(PROVIDED DATA)

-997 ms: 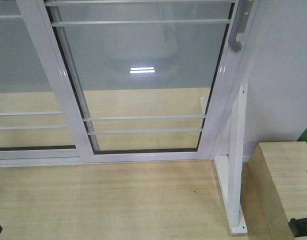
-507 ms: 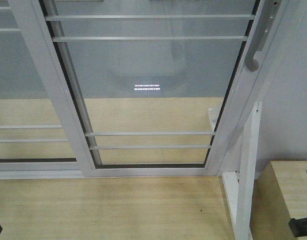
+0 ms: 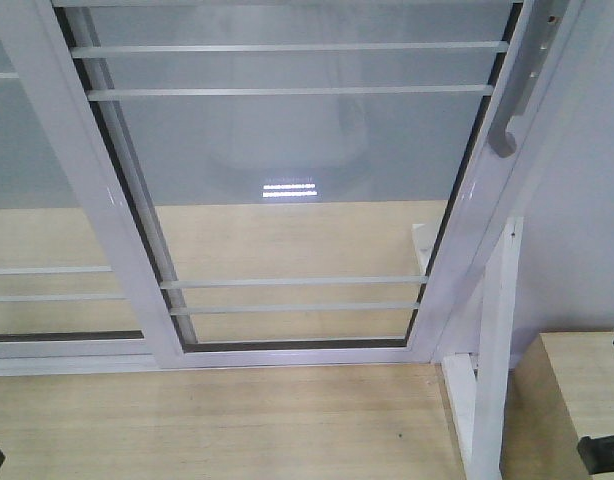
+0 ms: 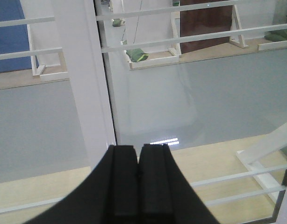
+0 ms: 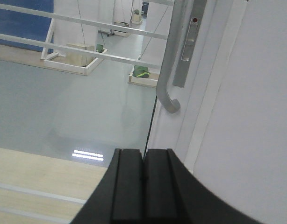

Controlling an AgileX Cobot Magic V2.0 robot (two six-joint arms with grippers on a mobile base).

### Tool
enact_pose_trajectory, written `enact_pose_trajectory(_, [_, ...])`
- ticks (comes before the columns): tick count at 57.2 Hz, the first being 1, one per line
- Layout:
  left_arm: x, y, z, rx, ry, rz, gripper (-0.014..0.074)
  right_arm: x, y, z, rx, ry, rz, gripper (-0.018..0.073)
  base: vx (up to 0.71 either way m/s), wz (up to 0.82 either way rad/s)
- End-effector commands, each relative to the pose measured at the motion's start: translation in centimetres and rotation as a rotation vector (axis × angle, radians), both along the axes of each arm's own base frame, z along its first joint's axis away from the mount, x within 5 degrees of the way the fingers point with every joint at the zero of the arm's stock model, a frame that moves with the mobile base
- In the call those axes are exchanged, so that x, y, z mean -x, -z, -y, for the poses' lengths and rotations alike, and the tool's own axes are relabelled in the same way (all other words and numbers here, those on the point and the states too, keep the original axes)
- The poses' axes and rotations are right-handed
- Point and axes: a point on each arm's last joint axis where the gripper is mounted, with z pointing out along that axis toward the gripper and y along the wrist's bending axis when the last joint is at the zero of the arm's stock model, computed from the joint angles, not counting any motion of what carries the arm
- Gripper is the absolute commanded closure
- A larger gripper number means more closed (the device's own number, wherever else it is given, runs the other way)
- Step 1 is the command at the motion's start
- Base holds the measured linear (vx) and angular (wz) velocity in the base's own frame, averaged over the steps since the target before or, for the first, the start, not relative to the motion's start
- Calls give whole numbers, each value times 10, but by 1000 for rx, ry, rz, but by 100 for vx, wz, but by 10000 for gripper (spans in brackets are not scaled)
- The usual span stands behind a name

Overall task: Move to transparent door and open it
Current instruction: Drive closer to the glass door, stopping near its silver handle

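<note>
The transparent door (image 3: 287,180) fills the front view: clear glass with thin white bars in a glossy white frame. Its curved grey pull handle (image 3: 502,135) hangs on the right stile. In the right wrist view, my right gripper (image 5: 143,151) is shut and empty. The handle (image 5: 168,70) lies above it and slightly right, well apart from the fingertips. In the left wrist view, my left gripper (image 4: 139,148) is shut on nothing. It points at the glass (image 4: 190,93) just right of a white stile (image 4: 80,84).
A second white-framed glass panel (image 3: 37,200) without a handle overlaps on the left. A white slanted brace (image 3: 492,340) stands at the door's right, beside a wooden box (image 3: 577,400) and a white wall (image 3: 587,200). Wood flooring (image 3: 217,420) runs up to the bottom rail.
The whole door has slid down and grown in the front view, and the handle has come lower and further right. Both grippers stay shut.
</note>
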Motion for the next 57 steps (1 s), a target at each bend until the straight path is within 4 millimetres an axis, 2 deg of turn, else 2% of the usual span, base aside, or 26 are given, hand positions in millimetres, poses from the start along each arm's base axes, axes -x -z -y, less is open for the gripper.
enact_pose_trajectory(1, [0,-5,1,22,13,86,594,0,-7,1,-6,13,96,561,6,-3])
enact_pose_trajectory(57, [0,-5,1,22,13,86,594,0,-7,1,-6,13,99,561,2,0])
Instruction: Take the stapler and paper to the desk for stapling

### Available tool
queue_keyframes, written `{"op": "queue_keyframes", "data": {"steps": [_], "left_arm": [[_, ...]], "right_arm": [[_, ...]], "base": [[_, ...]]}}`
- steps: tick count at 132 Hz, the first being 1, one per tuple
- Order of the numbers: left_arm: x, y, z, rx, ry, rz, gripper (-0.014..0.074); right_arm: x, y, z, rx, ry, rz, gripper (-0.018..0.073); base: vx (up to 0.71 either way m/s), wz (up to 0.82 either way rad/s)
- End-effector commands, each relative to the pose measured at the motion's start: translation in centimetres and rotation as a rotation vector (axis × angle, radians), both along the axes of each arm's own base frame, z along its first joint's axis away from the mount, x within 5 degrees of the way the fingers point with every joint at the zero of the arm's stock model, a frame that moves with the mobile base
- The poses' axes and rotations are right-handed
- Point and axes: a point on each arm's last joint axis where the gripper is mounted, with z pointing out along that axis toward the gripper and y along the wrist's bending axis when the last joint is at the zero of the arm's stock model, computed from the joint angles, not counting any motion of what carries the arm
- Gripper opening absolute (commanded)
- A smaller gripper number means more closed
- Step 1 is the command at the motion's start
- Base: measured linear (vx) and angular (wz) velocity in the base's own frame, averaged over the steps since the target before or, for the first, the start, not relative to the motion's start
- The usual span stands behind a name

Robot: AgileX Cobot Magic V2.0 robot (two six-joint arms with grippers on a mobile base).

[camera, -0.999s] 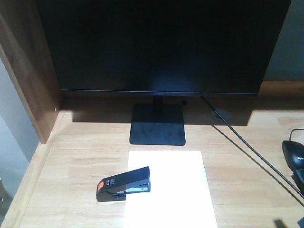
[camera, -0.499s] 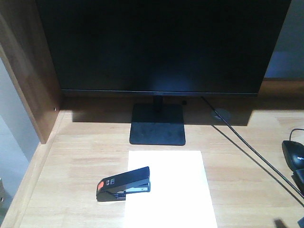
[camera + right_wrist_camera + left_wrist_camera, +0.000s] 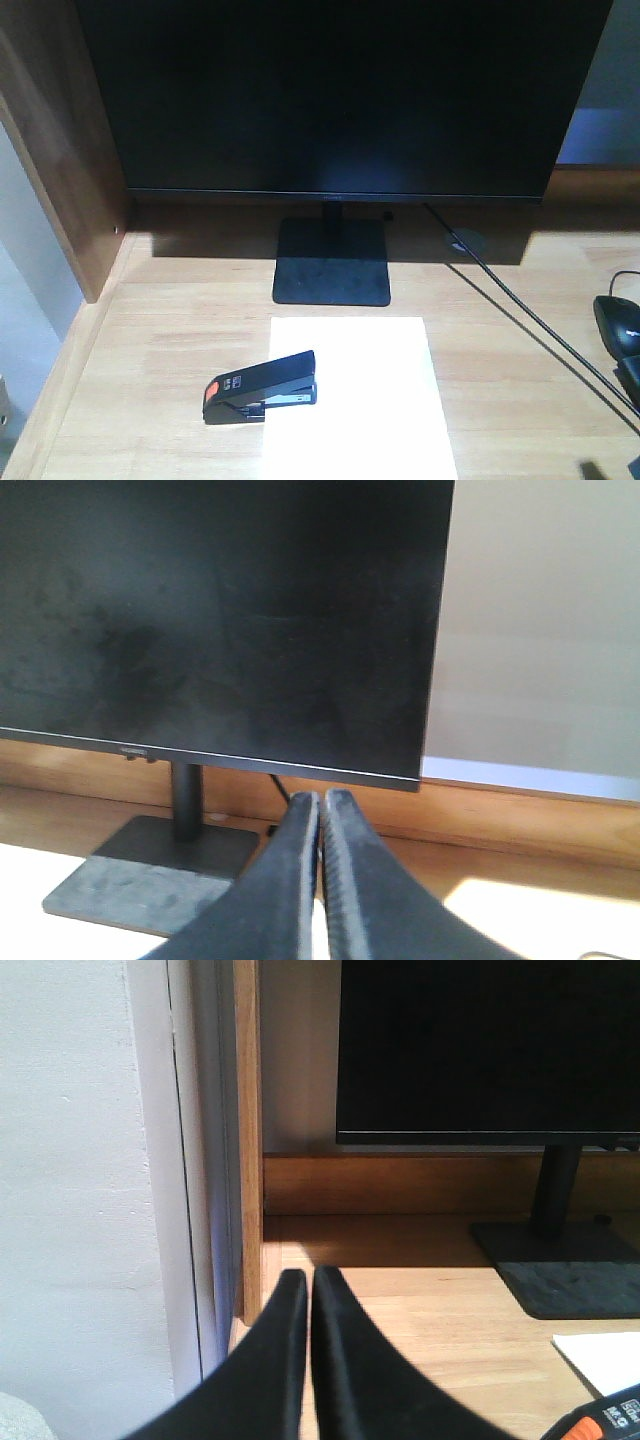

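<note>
Black fingers of the left gripper (image 3: 308,1285) are pressed together with nothing between them, hovering off the left end of the desk (image 3: 420,1310) near the wooden side panel (image 3: 247,1140). The right gripper (image 3: 322,805) is likewise closed and empty, facing the monitor (image 3: 220,620) and its stand (image 3: 150,875). Neither touches any task item. The stapler (image 3: 262,387) sits on the desk with its front end over the left edge of the paper (image 3: 360,410); in the left wrist view only its orange end shows at the lower right corner, near but apart from the fingertips. Both things seem already placed, so the fetching looks finished. Pressing the stapler down would mean moving the left gripper rightward over it.
</note>
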Motion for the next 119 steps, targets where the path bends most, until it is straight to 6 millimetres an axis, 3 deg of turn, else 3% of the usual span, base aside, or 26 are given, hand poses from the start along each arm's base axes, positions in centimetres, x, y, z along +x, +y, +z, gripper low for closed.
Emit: {"op": "queue_keyframes", "data": {"steps": [1, 35, 119], "left_arm": [[-0.1, 0.1, 0.3, -0.018, -0.074, 0.009, -0.0006], [-0.1, 0.1, 0.3, -0.018, -0.074, 0.009, -0.0006], [-0.1, 0.1, 0.4, -0.018, -0.075, 0.009, -0.0006]], "right_arm": [[0.0, 0.0, 0.7, -0.001, -0.015, -0.004, -0.0006], [0.2, -0.3, -0.8, 0.053, 0.010, -0.028, -0.0006], [0.1, -1.0, -1.2, 0.034, 0.034, -0.113, -0.0006]], "base": [[0.00, 0.00], [0.00, 0.00], [0.00, 0.00]]}}
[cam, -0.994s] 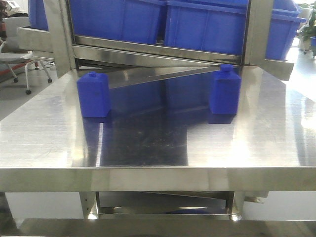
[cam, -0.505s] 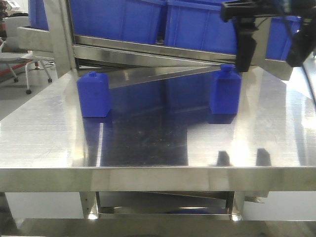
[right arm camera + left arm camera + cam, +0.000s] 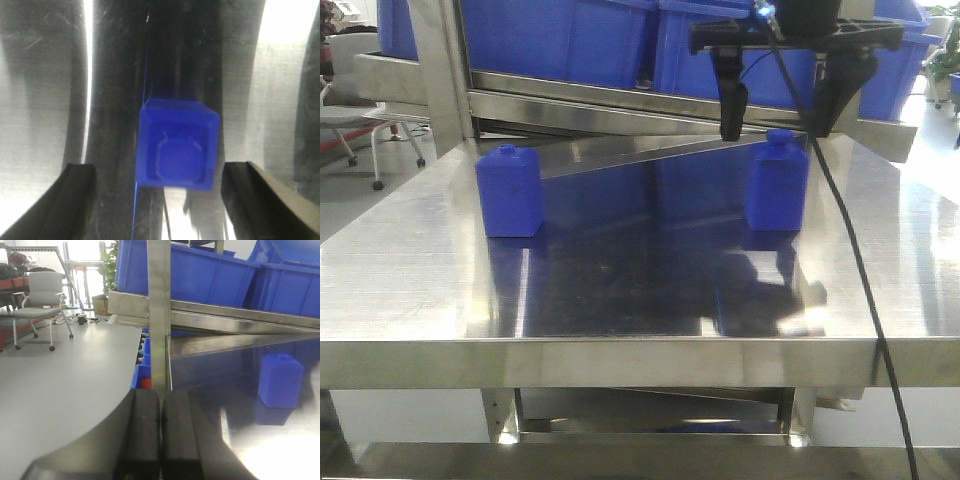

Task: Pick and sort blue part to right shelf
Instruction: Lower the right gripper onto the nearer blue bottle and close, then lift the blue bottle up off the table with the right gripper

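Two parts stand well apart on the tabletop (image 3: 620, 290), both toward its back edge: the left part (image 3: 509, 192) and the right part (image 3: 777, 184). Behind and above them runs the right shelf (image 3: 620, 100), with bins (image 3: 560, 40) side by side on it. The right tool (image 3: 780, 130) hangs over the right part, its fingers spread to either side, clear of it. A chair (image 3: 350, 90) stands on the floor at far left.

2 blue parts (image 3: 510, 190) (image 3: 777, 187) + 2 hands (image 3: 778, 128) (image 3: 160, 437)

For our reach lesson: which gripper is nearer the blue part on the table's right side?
Right. The right gripper hangs open directly above that blue part; the left gripper, shut, is over by the table's left edge.
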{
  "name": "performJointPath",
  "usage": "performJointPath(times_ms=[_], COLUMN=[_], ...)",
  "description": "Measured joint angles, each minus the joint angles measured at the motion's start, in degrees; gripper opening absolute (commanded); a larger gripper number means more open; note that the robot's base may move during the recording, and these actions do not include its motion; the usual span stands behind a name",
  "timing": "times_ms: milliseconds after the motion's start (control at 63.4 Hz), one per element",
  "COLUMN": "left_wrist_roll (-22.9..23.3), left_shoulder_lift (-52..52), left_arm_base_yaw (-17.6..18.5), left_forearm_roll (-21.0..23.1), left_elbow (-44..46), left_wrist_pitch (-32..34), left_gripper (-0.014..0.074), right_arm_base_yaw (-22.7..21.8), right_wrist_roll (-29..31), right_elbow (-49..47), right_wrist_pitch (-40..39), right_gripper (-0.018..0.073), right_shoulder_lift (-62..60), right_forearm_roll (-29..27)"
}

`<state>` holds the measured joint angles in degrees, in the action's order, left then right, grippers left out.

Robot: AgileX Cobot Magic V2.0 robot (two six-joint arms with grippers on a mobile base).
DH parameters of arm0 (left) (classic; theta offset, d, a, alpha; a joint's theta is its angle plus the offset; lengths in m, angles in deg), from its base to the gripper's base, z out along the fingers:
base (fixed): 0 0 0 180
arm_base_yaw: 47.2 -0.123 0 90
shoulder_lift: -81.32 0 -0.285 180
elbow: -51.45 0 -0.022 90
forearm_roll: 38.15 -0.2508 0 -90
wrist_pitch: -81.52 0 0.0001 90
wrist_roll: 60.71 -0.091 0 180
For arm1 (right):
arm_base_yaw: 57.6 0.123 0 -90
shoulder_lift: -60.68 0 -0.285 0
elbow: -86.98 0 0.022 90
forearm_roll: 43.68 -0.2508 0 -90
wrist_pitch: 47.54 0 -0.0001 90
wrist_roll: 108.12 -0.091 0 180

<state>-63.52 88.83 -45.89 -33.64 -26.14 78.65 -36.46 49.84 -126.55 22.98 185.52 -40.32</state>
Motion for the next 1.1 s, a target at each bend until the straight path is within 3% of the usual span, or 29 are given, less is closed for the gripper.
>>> performJointPath(times_ms=[663, 884, 1105], left_wrist_roll=[0.0, 0.0, 0.0], left_shoulder_lift=[0.0, 0.0, 0.0], left_arm_base_yaw=[0.0, 0.0, 0.0], left_forearm_roll=[0.0, 0.0, 0.0], left_elbow=[0.0, 0.0, 0.0], left_wrist_pitch=[0.0, 0.0, 0.0], left_gripper=[0.0123, 0.0123, 0.0123], right_arm_base_yaw=[-1.85, -1.85, -1.85], right_wrist_roll=[-0.84, -0.39, -0.29], right_elbow=[-0.61, -0.61, -0.64], right_wrist_pitch=[0.1, 0.1, 0.1], right_gripper=[0.0582, 0.0427, 0.0407], right_shoulder_lift=[6.71, 6.96, 7.03], right_forearm_roll=[-0.23, -0.23, -0.32])
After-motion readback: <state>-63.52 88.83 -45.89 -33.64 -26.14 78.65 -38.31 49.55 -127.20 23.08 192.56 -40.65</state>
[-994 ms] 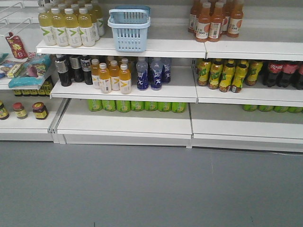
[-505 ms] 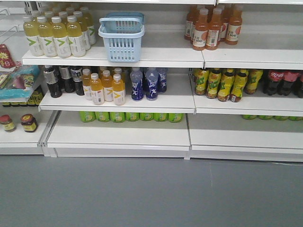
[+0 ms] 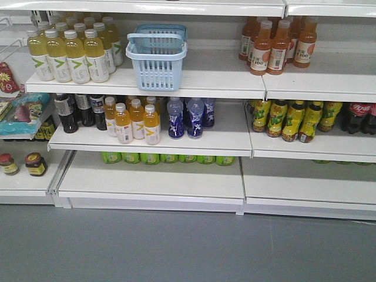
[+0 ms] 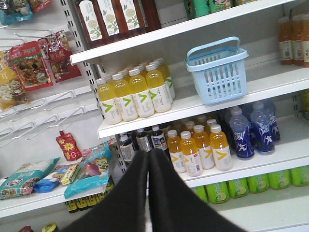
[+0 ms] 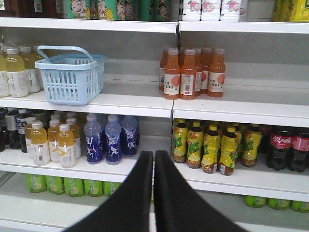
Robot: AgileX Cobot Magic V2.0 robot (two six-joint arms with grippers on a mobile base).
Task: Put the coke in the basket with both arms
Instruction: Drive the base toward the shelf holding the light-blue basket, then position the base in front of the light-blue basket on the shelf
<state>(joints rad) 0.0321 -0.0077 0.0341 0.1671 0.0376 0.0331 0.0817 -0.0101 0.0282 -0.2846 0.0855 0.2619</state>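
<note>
the left gripper [image 4: 148, 154] is seen with its two black fingers pressed together, nothing held between them. the right gripper [image 5: 154, 155] is likewise closed and empty, each wedge framed from the bottom edge of its wrist view.

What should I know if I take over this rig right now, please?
Left gripper: fingers shut, empty, facing the shelves.
Right gripper: fingers shut, empty.
Basket: on the shelf above the blue bottles, between the yellow bottles and the orange bottles; nothing shows inside it.
Coke: no all-red bottle in view; only dark red-labelled bottles stand at the right end of the shelf below.
Done: nothing yet.
Left: find and grasp the coke, then put it in the basket with both arms.
</note>
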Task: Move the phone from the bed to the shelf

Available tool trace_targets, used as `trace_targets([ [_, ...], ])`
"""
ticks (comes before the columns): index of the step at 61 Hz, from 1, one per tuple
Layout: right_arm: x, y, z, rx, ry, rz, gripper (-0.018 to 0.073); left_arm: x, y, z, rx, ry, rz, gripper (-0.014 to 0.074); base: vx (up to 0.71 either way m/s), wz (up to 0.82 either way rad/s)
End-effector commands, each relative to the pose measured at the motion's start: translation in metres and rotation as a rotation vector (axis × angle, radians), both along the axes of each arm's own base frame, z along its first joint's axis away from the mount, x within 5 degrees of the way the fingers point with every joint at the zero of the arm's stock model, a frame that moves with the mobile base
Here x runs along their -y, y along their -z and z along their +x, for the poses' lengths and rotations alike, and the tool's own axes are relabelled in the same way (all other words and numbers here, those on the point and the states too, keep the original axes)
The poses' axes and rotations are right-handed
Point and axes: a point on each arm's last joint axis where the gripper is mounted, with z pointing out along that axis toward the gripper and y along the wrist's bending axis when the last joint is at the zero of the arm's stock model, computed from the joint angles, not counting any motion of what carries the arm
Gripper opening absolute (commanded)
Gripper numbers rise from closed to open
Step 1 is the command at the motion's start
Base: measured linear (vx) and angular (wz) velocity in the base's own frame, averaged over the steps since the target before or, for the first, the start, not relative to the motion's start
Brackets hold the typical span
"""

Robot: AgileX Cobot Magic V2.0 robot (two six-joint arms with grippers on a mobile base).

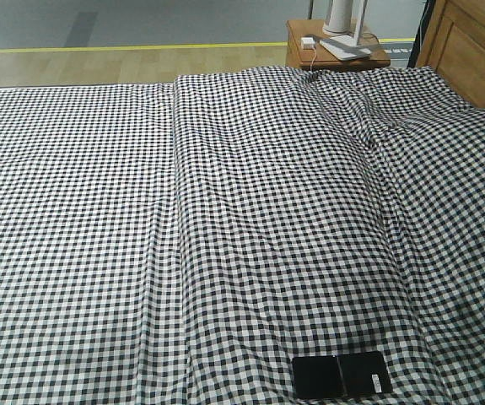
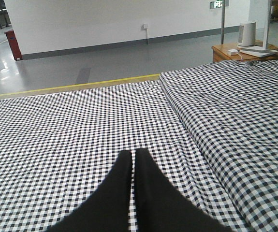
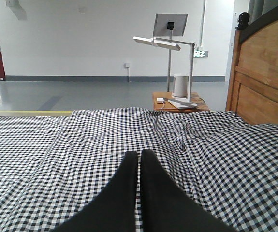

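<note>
Jaws pressed together, glossy black creased phone (image 1: pixel 342 375) (white sticker (image 1: pixel 378 384))

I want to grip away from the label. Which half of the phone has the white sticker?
Of the phone, the half right of its crease in the front view: the white sticker sits near its outer end; the other half is black.

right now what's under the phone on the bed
The phone lies flat on the bed, whose check pattern shows all around it. The patch directly beneath the phone is covered, so it cannot be seen.
</note>
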Motion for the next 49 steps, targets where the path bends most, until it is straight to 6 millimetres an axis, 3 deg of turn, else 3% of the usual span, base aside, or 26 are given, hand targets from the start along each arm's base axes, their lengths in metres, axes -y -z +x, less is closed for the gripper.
trace_targets([
  [1, 0.0007, -0.0059, -0.0011, 0.082, 0.011, -0.013, -0.0006, 0.0003, -0.0146, -0.0011, 0.106, 0.004, -0.01, 0.0001, 0.0, 0.0],
  [49, 0.0007, -0.0059, -0.0011, 0.082, 0.011, -0.013, -0.0006, 0.0003, -0.0146, -0.0011, 0.106, 0.004, -0.01, 0.0001, 0.0, 0.0],
])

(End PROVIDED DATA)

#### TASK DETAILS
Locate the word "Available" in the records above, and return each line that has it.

#### YOUR SOLUTION
### Available tool
Available tool trace_targets, used as `trace_targets([ [_, ...], ])`

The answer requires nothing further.